* [What the exercise asks] Please copy all of the data that follows exactly, leaving any pictures out.

* [Given material]

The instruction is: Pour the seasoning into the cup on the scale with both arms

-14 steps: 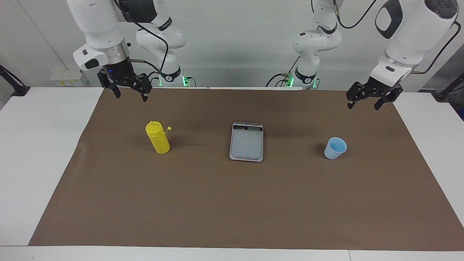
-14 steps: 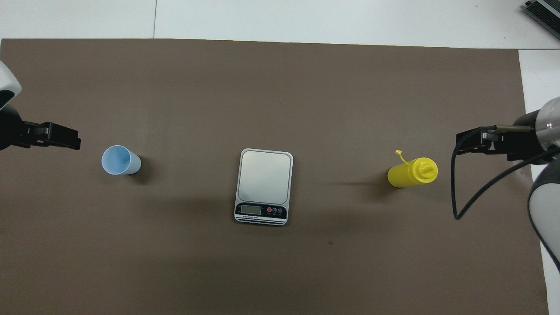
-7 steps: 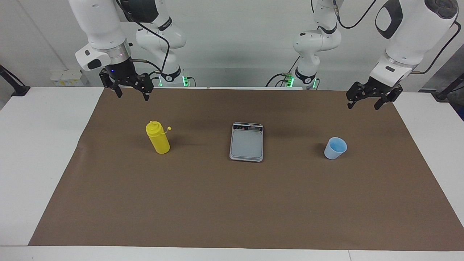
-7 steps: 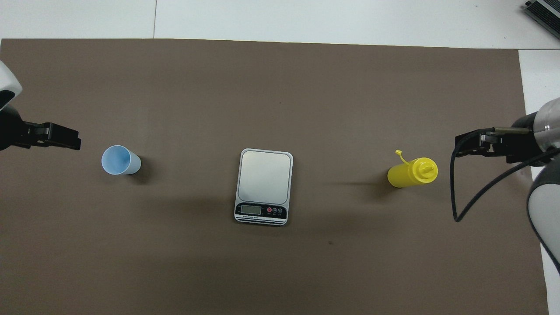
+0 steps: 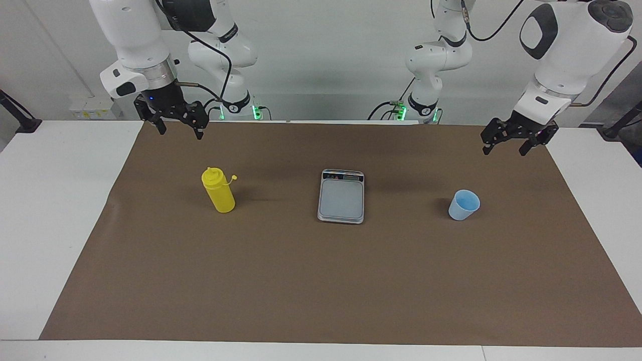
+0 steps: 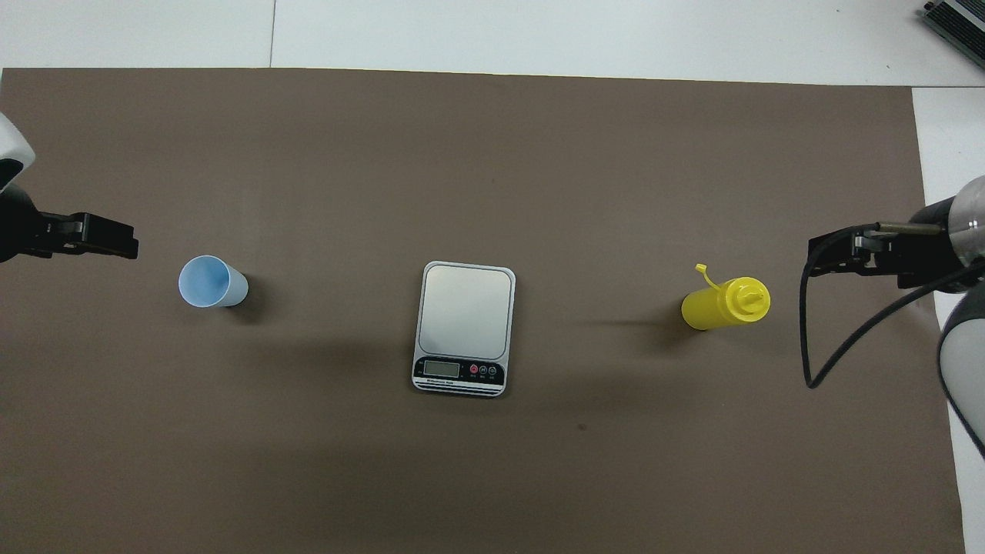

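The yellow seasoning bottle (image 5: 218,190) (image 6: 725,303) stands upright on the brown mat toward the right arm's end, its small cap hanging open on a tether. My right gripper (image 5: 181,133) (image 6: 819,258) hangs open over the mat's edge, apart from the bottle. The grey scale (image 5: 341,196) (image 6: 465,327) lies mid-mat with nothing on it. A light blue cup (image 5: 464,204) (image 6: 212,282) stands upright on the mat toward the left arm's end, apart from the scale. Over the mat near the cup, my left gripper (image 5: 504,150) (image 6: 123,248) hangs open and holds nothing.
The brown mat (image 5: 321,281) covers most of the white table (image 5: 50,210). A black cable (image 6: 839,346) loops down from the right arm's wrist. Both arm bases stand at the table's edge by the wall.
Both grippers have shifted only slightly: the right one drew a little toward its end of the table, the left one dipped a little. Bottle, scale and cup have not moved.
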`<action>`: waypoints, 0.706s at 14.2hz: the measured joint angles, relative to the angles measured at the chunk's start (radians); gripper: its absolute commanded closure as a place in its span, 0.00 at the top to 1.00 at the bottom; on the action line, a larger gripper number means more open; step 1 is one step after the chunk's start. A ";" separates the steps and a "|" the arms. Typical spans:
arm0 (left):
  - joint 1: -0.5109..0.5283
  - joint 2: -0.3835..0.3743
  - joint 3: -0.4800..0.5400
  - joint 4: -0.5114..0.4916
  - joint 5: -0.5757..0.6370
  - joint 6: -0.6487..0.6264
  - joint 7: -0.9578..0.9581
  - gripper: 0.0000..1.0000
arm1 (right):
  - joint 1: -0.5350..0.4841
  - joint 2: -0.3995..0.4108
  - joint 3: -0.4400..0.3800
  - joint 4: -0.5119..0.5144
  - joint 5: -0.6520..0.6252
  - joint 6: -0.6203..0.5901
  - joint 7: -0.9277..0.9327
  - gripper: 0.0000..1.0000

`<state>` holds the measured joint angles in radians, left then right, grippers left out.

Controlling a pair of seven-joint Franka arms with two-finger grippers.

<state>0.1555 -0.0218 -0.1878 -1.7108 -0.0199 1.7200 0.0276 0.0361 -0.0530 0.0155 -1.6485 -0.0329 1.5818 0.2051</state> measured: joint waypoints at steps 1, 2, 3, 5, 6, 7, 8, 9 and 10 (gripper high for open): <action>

* [Your response]
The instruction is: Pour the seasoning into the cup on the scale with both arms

-14 steps: 
-14 steps: 
-7 steps: 
-7 steps: 
+0 steps: 
+0 steps: 

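The yellow seasoning bottle (image 5: 218,190) (image 6: 725,303) stands upright on the brown mat toward the right arm's end, its small cap hanging open on a tether. My right gripper (image 5: 181,133) (image 6: 819,258) hangs open over the mat's edge, apart from the bottle. The grey scale (image 5: 341,196) (image 6: 465,327) lies mid-mat with nothing on it. A light blue cup (image 5: 464,204) (image 6: 212,282) stands upright on the mat toward the left arm's end, apart from the scale. Over the mat near the cup, my left gripper (image 5: 504,150) (image 6: 123,248) hangs open and holds nothing.
The brown mat (image 5: 321,281) covers most of the white table (image 5: 50,210). A black cable (image 6: 839,346) loops down from the right arm's wrist. Both arm bases stand at the table's edge by the wall.
Both grippers have shifted only slightly: the right one drew a little toward its end of the table, the left one dipped a little. Bottle, scale and cup have not moved.
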`<action>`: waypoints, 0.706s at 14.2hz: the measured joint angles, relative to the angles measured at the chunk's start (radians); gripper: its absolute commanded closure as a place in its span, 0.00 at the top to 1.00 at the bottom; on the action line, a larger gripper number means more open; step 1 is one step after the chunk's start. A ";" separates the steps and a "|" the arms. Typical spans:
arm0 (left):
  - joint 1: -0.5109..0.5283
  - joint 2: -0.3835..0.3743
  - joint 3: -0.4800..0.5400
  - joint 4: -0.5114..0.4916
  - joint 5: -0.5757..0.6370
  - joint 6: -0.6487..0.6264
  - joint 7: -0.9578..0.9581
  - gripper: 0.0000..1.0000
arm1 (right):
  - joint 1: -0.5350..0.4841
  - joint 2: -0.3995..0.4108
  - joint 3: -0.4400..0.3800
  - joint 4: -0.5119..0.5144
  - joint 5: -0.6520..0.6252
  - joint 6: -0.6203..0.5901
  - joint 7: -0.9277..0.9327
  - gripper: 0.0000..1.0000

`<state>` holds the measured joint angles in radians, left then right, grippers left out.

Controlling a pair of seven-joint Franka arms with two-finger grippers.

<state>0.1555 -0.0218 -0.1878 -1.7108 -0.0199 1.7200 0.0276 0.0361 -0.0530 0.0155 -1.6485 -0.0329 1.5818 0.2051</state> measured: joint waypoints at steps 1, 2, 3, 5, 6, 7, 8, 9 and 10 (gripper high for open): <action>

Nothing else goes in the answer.